My God, it's Full of Source!
OUTSIDE_IP=$(dig +short my.ip @outsideip.net)
what Apple wants is their AAC to become the defacto standard over mp3.
AAC isn't Apple's codec. It's the MPEG group's replacement for MP3.
When Jobs came out with his "Thoughts on Music", I made all kinds of cynical comments saying that he was being disingenious for this or that reason. After all, Job's in incredibly successful and people all over the world laud him and his company's products, so he NEEDS to be brought down a notch.
Well now he's making me look like an ass.
Will Apple allow users who have purchased DRM encoded tracks the chance to re-buy them without DRM at a reduced price, or will they have to fork out a 2nd time the full amount for the same tracks without DRM? (much like having to re-buy your favourite films every few years because someone comes out with a newer higher quality format)
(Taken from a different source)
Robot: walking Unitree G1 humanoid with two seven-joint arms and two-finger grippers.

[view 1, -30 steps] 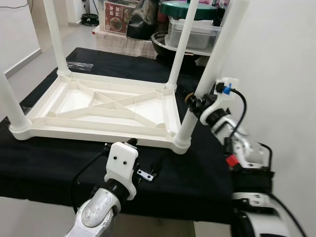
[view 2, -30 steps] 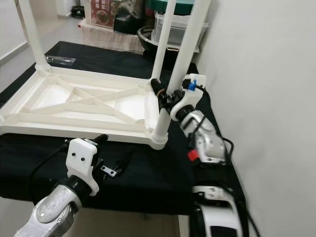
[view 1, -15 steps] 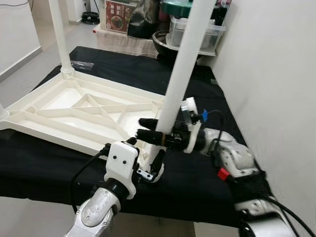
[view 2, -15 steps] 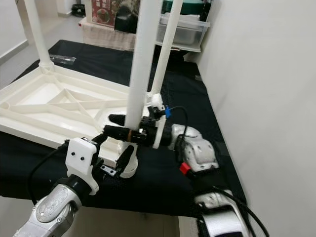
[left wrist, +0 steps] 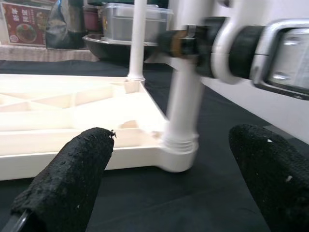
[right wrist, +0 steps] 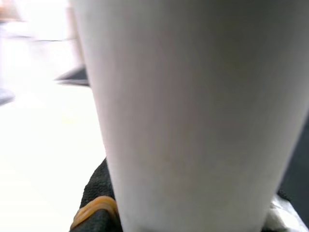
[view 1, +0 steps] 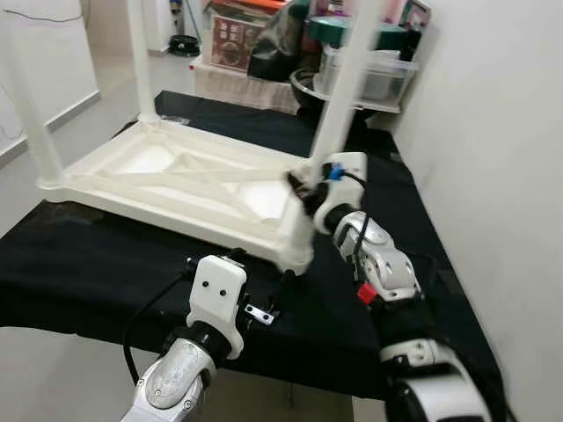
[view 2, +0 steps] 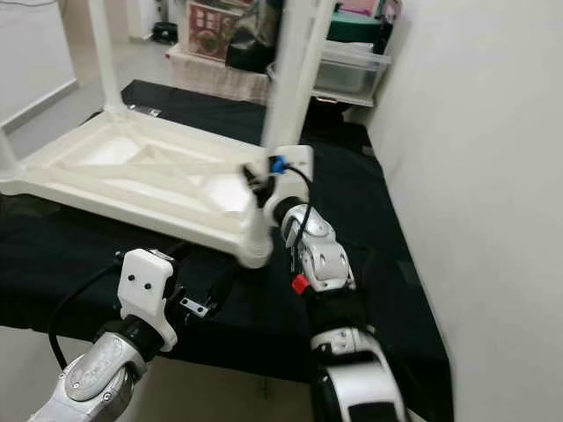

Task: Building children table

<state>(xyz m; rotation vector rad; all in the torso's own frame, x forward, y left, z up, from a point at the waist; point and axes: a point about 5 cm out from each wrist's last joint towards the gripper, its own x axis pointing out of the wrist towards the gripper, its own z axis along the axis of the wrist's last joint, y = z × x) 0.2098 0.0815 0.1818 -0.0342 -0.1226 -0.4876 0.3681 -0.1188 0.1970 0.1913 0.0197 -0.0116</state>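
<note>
A white plastic children's table (view 1: 176,176) lies upside down on a black-covered bench, its legs pointing up. My right gripper (view 1: 303,189) is shut on the near right leg (view 1: 347,79), low down by the corner socket (view 1: 295,246), which is blurred. In the right wrist view that leg (right wrist: 193,111) sits close up, with a black finger (right wrist: 99,203) beside it. My left gripper (view 1: 251,290) hovers open over the black cloth just in front of that corner. In the left wrist view its fingers (left wrist: 72,179) stand wide apart, with the leg base (left wrist: 181,145) beyond them.
A white wall (view 1: 493,132) runs close along the right. Behind the bench are a clear storage box with a green lid (view 1: 369,66), a dark bowl (view 1: 308,88) and a red printed box (view 1: 233,40). A small plastic bag (view 2: 145,112) lies at the bench's back. The floor (view 1: 53,97) drops away on the left.
My head view has shifted. The right gripper, holding the leg, swung the table's near right corner toward the front edge, then back away. The left gripper stayed open in place.
</note>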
To do something right, you often have to roll up your sleeves and get busy.
To sum up the list of objections to this move by Apple:
Read the EFF's Fair Use FAQ
The article mentions "DRM-free music videos". That's nice but what about the TV shows and movies also offered on iTunes? Will we burning DVDs from those anytime soon?
I'm, for example, now under the dilemma whether to pony up the upgrade price on Photoshop CS3, given they added almost nothing of value to me as a web dev except a new intimidating interface and few obscure photo editing tools.
Why the heck is that a dilemma? Do you owe something to Adobe?
If you want to spend money on stuff that has no value to you, send it to me and I'll find some crap out in the shed to mail you.
My God, it's Full of Source!
OUTSIDE_IP=$(dig +short my.ip @outsideip.net)
Complete this sentence: DRM is about enabling tools to... recognize a joke.
I don't normally respond to trolls, but it brings up an interesting topic for conversation, so why not?
Why is DRM okay in some contexts, but not others? Is it evil to apply DRM to music but not software? What about movies?
I think that music is something that we are naturally possessed with - it probably coincides with the emergence of humanity. We hum, we whistle, we walk around with our Walkmen and our iPods. We even amended our copyright law to give music a special exemption for format-shifting and copying for personal use. I think this is why DRM on music offends us so much... DRM prevents us from doing something that we as a society have already decided we should be able to do!
Movies and software, on the other hand, aren't in the same ball park. Movies have only recently become part of our culture, and it was only 30 years ago that you could realistically bring them into your home. It's only been about 5 years since it became feasible to walk around with them, and that's still awkward. Maybe we'll feel more strongly about movies as technology makes format shifting more important. It already irritates me that I have to jump through hoops to back up stuff.
Software - I think it will be a long time before society gets worked up over software... after all, the best software is invisible. Besides, the whole concept of format-shifting is hard to apply to software. I mean, the kind of software application that you expect to work on you Desktop computer is pretty unsuitable for your cell phone.
W..w..W - Willy Waterloo washes Warren Wiggins who is washing Waldo Woo.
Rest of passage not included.